Task prompt: Search the listing below for the word "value" and copy each line where it appears.
- - - -
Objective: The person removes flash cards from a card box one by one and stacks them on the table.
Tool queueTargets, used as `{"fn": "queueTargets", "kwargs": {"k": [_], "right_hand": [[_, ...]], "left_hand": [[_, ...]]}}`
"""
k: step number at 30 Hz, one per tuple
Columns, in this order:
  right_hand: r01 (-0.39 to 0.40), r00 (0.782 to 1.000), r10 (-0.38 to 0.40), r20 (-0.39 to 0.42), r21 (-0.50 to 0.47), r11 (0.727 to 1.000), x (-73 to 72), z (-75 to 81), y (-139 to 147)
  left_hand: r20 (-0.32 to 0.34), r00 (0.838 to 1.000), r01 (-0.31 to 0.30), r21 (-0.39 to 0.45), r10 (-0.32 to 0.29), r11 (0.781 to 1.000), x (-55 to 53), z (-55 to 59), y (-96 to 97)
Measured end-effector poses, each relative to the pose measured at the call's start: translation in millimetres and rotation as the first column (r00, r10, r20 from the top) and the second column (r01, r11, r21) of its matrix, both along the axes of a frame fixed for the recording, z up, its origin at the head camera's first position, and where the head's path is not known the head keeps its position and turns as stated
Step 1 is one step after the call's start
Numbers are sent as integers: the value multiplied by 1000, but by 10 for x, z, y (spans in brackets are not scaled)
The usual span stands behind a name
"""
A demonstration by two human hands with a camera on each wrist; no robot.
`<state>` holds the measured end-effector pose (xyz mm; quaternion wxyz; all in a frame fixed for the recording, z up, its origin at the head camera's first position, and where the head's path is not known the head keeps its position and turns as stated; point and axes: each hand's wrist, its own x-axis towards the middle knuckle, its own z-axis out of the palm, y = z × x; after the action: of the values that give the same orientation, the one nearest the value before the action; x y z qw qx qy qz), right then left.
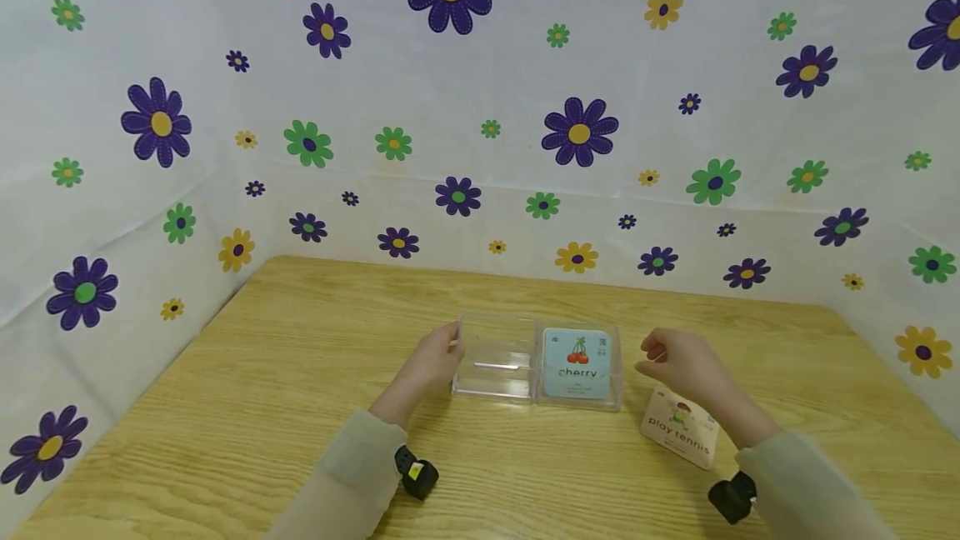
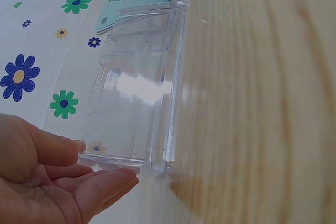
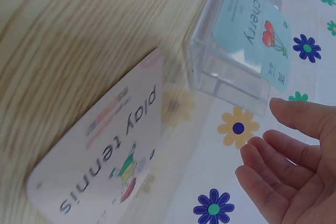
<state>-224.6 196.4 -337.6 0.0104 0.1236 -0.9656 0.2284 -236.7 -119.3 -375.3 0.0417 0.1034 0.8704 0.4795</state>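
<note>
A clear plastic card box (image 1: 496, 383) with two compartments stands on the table. Its right compartment holds light blue cards, the front one a cherry card (image 1: 576, 386); the left compartment has nothing in it. My left hand (image 1: 431, 363) holds the box's left end, thumb (image 2: 62, 150) at the upper edge and fingers along the outside. To the right of the box hovers my right hand (image 1: 688, 367), its fingers loosely curled around nothing. Below it lies a pale pink "play tennis" card (image 1: 678, 433), turned at an angle on the table.
The wooden table (image 1: 322, 332) runs back to a white cloth (image 1: 510, 73) printed with flowers, which also hangs at both sides. Each wrist carries a small black camera, the left one (image 1: 417, 473) and the right one (image 1: 732, 498).
</note>
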Motion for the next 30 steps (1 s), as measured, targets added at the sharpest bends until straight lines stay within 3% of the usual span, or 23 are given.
{"fn": "queueTargets", "kwargs": {"k": [22,30], "right_hand": [[-18,998,15,-54,-55,998,-139,38,-375],[-40,994,36,-102,-35,999,-172,-5,-449]], "left_hand": [[-1,1000,-7,-18,7,1000,-10,-7,-31],[-65,997,36,-5,-36,999,-7,-19,-41]]}}
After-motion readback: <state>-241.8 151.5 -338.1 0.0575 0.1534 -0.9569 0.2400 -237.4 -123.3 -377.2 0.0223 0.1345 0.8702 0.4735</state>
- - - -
Response:
Numbers are sent as integers: the value multiplied by 1000, but by 10 for x, z, y (spans in brackets are not scaled)
`<state>` holds the measured end-effector pose (xyz mm; quaternion wxyz; all in a frame fixed for the recording, z up, its origin at the head camera's first position, and where the head's path is not known the head keeps its position and turns as stated; point and axes: each hand's wrist, its own x-axis towards the middle knuckle, its own z-axis out of the palm, y = z × x; after the action: of the values that give the same orientation, the one nearest the value before the action; x y z qw qx qy qz), right then left.

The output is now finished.